▶ **Work item**:
From the first line of the data below, repeat each line exactly until you reach the line with "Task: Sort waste"; include that line too.

▶ **Supplied information**:
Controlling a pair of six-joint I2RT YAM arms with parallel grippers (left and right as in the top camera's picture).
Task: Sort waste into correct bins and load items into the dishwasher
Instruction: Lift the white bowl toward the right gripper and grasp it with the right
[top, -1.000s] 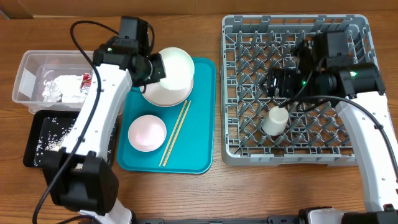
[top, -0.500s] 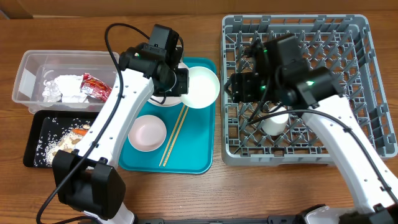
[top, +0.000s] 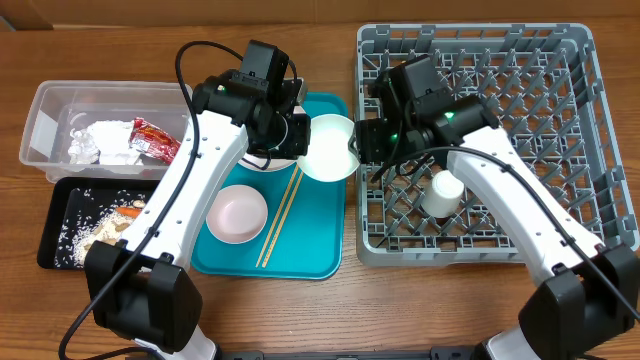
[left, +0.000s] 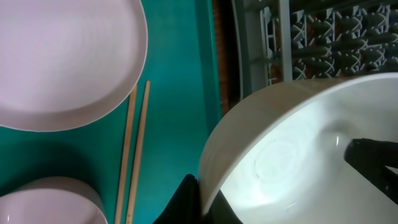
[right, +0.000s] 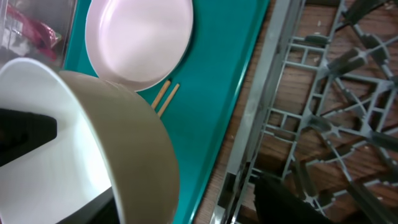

▶ **Response area**:
Controlling a pair of six-joint I2RT YAM arms with parallel grippers (left and right as in the top camera's picture).
Task: Sort waste into correct bins and load items into the dishwasher

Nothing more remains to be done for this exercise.